Dylan bebió un sorbo de su pinta y se puso de pie.

—Guárdame el sitio que voy al baño —le dijo a Conor.

Una vez en el lavabo de caballeros, se encerró en uno de los cubiles y sacó su móvil. Marcó la memoria de Andy y mientras esperaba que se estableciera la llamada, bajó la tapa del inodoro y se sentó.

Parecía que había conectado, pero el aparato estaba mudo. No sonaba ni se oía nada. Colgó y volvió a intentarlo. Esta vez, demoró en oírse algo, pero al fin saltó un mensaje indicando que el móvil de destino estaba apagado. 

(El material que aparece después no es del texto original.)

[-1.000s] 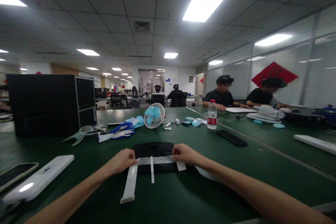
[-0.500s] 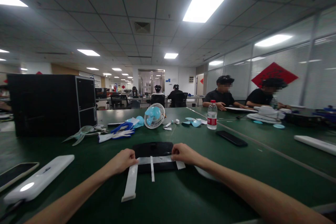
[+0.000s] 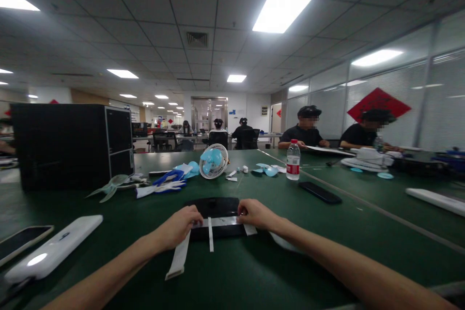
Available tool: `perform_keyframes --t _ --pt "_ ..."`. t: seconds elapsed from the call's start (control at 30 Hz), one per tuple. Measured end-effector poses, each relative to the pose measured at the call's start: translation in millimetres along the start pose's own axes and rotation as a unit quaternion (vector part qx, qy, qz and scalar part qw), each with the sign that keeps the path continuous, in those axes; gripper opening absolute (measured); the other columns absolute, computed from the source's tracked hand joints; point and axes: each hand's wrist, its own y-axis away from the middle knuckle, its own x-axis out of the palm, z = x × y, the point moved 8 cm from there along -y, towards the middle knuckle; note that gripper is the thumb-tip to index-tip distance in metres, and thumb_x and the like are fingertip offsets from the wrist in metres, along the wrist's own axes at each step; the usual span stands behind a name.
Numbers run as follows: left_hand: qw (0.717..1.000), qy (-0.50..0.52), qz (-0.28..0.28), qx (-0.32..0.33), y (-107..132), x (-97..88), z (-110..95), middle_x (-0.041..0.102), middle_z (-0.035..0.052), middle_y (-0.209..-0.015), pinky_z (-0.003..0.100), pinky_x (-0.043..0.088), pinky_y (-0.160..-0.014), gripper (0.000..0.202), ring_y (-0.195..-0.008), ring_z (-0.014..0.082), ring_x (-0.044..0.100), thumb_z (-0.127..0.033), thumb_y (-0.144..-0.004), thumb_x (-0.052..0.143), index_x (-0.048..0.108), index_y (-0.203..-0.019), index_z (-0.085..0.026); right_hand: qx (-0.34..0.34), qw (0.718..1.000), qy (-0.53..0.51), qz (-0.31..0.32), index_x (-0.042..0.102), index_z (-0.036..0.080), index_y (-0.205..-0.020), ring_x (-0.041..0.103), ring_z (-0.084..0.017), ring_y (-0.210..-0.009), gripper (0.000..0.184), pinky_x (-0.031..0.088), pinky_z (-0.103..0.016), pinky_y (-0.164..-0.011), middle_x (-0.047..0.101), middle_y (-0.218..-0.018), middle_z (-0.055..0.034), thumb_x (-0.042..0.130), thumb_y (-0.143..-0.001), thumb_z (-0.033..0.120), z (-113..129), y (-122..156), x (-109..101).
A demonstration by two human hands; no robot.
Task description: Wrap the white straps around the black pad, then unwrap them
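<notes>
A black, flat object (image 3: 214,207) lies on the green table in front of me, with a shiny silver strip (image 3: 227,222) across it. My right hand (image 3: 257,214) is closed, its thumb and fingers pinching at the strip's right end. Near the strip's left part, my left hand (image 3: 178,226) has curled fingers against the surface; what lies between the fingertips is hidden. A wide white ribbed band (image 3: 178,256) runs out toward me from under the left hand. One narrow white strip (image 3: 211,235) hangs over the middle, and a short white piece (image 3: 250,229) shows below my right hand.
Behind stand a small fan (image 3: 214,161), blue-and-white gloves (image 3: 162,185) and a water bottle (image 3: 293,161). A black phone (image 3: 319,192) lies to the right. At left are a white device (image 3: 58,247), another phone (image 3: 23,241) and a large black case (image 3: 69,145). Two people sit across at right.
My left hand has shifted right along the silver strip, covering its left end and the top of the ribbed band, which tilted slightly. The right hand has stayed in place.
</notes>
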Motion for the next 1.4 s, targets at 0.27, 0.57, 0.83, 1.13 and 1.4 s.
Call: perform_keyframes --t 0.27,0.57,0.83,1.13,1.4 --pt "1.000 -0.008 0.011 0.025 -2 1.4 -3 0.057 0.0000 -0.108 0.028 0.043 -0.088 0.029 -0.099 0.0151 0.055 -0.018 -0.088 0.043 0.065 -0.104 -0.028 -0.239 0.971 -0.003 0.008 0.063 0.022 -0.117 0.053 -0.019 -0.112 0.033 0.040 -0.035 -0.097 0.059 -0.122 -0.0055 0.043 -0.092 0.028 81 36 2" --pt "0.999 -0.017 0.017 0.026 -4 3.7 -3 0.057 0.0019 -0.109 0.029 0.043 -0.090 0.026 -0.101 0.0164 0.054 -0.022 -0.088 0.044 0.065 -0.103 -0.025 -0.302 0.949 0.046 0.080 0.047 0.014 -0.137 0.038 -0.023 -0.132 0.047 0.027 -0.039 -0.111 0.043 -0.143 -0.0116 0.037 -0.092 0.023 113 45 26" --pt "0.999 -0.024 0.003 0.033 -2 4.2 -6 0.057 0.0022 -0.107 0.029 0.043 -0.088 0.027 -0.097 0.0159 0.054 -0.022 -0.089 0.042 0.066 -0.101 -0.024 -0.304 0.949 0.060 0.054 0.046 0.009 -0.137 0.038 -0.023 -0.132 0.049 0.025 -0.037 -0.112 0.042 -0.143 -0.0153 0.039 -0.092 0.026 116 68 35" --pt "0.997 -0.053 0.007 0.049 -1 0.3 -19 0.059 0.0038 -0.103 0.029 0.042 -0.088 0.029 -0.096 0.0168 0.054 -0.024 -0.090 0.040 0.066 -0.103 -0.023 -0.299 0.953 0.038 0.044 0.050 0.012 -0.133 0.042 -0.023 -0.129 0.048 0.026 -0.037 -0.111 0.049 -0.138 -0.0136 0.038 -0.095 0.038 115 52 30" --pt "0.996 -0.071 0.021 0.054 -1 1.4 -23 0.056 0.0030 -0.104 0.031 0.042 -0.087 0.034 -0.096 0.0179 0.052 -0.028 -0.092 0.037 0.064 -0.113 -0.029 -0.270 0.960 0.050 0.059 0.043 0.013 -0.139 0.040 -0.025 -0.131 0.057 0.028 -0.040 -0.110 0.042 -0.143 -0.0147 0.035 -0.095 0.047 104 30 34"
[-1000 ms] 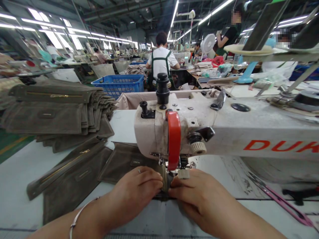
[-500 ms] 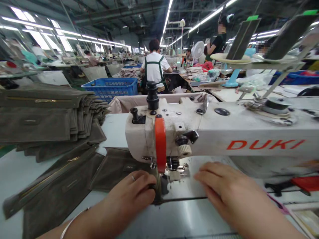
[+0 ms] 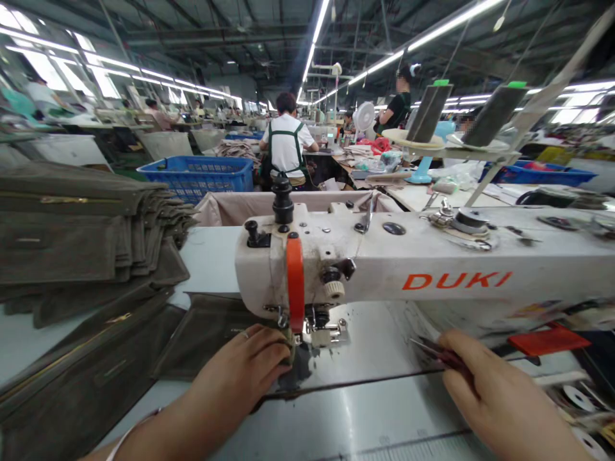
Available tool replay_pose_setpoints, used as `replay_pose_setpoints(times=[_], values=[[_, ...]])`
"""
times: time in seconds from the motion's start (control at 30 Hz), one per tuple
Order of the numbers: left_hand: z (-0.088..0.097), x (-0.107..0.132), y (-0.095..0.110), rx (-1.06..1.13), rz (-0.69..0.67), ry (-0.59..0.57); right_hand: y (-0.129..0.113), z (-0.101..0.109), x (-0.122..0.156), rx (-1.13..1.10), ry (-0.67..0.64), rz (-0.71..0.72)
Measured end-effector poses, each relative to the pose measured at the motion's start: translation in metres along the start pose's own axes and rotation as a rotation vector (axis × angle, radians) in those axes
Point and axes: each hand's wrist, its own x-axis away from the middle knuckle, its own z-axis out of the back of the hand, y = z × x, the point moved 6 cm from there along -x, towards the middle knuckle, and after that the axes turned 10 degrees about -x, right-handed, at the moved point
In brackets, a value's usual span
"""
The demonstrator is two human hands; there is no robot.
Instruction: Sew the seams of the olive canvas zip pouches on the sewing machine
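Observation:
My left hand [image 3: 250,368] is closed on the near right edge of a dark olive fabric piece [image 3: 206,330], just left of the sewing machine's [image 3: 317,269] presser foot [image 3: 321,336]. A bit of the fabric bunches up at my fingertips. My right hand [image 3: 485,384] grips small scissors [image 3: 454,360] by their dark red handle, the thin metal tips pointing left over the machine bed. The palm hides part of the handle. Another olive piece with a gold zipper [image 3: 77,371] lies left of my left arm.
A thick stack of olive pieces [image 3: 72,224] stands at the left. Behind the machine are a pink cloth-lined bin [image 3: 230,208] and a blue basket [image 3: 196,173]. Thread cones [image 3: 427,115] rise at the right, and a red-handled tool [image 3: 548,339] lies beyond my right hand. A person [image 3: 288,141] sits ahead.
My right hand has moved right, away from the presser foot, and now has the scissors in it. My left hand stays at the fabric edge. The view has shifted slightly.

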Motion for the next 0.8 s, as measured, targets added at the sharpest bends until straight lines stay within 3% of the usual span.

No quería ser pájaro de mal agüero, desde luego, pero las cosas tenían muy mala pinta, pensó el irlandés, más preocupado que antes.

Seguiría intentándolo en un rato, a ver si conseguía dar con Andy. Quizás lo habría apagado en el avión y con los nervios, se habría olvidado de encenderlo. O quizás fuera cuestión del roaming. A veces a él también le sucedía cuando estaba de viaje. No había por qué pensar lo peor.

Al fin, Dylan volvió a guardar el móvil y regresó al bar.